Simply replacing the atlas.png image with another did not work.

So I started altering the numbers, observing what they would do with my texture image as they changed. After skewing, scaling, repeating and even completely losing and then having to re-find the texture, a pattern began to emerge.

A consistent pattern, which along with the concepts above, was starting to look useful. My rough findings are annotated below to give you a basic idea of what I discovered.

plane.uvs = [
    // ONE FACE
    0.33,  // (B) Horizontal width right end position
    0,  // (C) Vertical height bottom start position
    0,  // (A) Horizontal width left start position
    0,  // (C) Vertical height bottom start position

    0,  // (A) Horizontal width left start position
    0.33,  // (D) Vertical top height end position
    0.33,  // (B) Horizontal width right end position
    0.33,  // (D) Vertical top height end position

    // OTHER FACE
    0.66,  // (B) Horizontal width right end position
    0.0,  // (C) Vertical height bottom start position
    0.33,  // (A) Horizontal width left start position
    0.0,  // (C) Vertical height bottom start position


    0.33,  // (A) Horizontal width left start position
    0.33,  // (D) Vertical top height end position
    0.66,  // (B) Horizontal width right end position
    0.33  // (D) Vertical top height end position
]

I noticed that, for the image not to be misaligned or skewed, I had to use the values in identical pairs in certain places.

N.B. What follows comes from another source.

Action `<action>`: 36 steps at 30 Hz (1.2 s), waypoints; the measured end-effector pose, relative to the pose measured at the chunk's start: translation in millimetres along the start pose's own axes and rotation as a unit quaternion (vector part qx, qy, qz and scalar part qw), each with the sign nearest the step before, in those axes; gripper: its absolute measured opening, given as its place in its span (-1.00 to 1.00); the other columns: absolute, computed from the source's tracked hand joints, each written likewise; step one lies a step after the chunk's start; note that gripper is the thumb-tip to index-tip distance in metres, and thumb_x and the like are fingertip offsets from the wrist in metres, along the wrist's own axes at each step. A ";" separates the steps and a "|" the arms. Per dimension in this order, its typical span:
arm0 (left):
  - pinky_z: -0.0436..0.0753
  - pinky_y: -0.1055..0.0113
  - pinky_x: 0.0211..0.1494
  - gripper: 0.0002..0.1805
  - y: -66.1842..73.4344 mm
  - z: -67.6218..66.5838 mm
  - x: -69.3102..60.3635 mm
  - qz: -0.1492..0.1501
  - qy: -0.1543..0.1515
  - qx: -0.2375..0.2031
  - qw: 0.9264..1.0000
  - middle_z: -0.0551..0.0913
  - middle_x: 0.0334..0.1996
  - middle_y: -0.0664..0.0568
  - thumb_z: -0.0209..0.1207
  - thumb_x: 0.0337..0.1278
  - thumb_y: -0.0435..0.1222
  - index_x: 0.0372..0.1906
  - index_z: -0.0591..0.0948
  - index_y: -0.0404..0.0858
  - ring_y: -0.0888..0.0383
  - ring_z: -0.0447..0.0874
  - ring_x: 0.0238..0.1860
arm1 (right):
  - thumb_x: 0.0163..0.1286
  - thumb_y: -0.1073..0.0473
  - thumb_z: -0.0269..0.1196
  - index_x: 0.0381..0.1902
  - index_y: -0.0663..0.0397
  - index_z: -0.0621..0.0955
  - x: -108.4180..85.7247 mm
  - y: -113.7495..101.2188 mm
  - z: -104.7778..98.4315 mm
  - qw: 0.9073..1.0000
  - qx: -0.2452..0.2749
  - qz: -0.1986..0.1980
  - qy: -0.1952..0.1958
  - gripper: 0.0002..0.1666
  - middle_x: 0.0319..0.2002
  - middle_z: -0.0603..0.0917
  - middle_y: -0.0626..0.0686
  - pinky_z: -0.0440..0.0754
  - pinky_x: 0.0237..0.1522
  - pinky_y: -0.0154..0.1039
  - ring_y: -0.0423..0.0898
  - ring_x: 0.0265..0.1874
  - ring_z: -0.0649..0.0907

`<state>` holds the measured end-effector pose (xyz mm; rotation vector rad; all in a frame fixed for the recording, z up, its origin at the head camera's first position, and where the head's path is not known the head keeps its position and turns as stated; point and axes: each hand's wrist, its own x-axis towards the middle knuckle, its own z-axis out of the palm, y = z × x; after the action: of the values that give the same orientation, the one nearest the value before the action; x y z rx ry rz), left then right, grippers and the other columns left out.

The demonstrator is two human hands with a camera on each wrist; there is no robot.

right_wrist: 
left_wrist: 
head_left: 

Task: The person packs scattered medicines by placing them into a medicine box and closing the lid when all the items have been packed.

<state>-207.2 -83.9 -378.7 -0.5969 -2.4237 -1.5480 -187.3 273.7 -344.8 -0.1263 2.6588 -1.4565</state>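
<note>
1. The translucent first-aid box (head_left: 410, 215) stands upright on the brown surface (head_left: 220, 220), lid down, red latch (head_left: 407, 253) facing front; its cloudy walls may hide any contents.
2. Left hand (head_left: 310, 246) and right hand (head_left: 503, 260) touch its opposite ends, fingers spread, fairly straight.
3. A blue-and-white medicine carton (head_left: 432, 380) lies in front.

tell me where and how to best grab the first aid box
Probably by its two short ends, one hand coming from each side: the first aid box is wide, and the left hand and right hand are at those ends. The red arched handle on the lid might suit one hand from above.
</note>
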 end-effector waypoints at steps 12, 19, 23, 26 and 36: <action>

Please note, A, B, C and D are just my commented markers solely to indicate the matching pairs. Each value itself, between 0 and 1, expressing a dimension between 0 and 100% relating to my texture, be it the left, width, top, height, start or end.

After some more fiddling I discovered precisely what these needed to do to make the above practical.

Stepping through commented code will give you a clear and useful idea of the result.

Note how I kept the spriteRow and spriteCol variables flexible as they are unique to the image used.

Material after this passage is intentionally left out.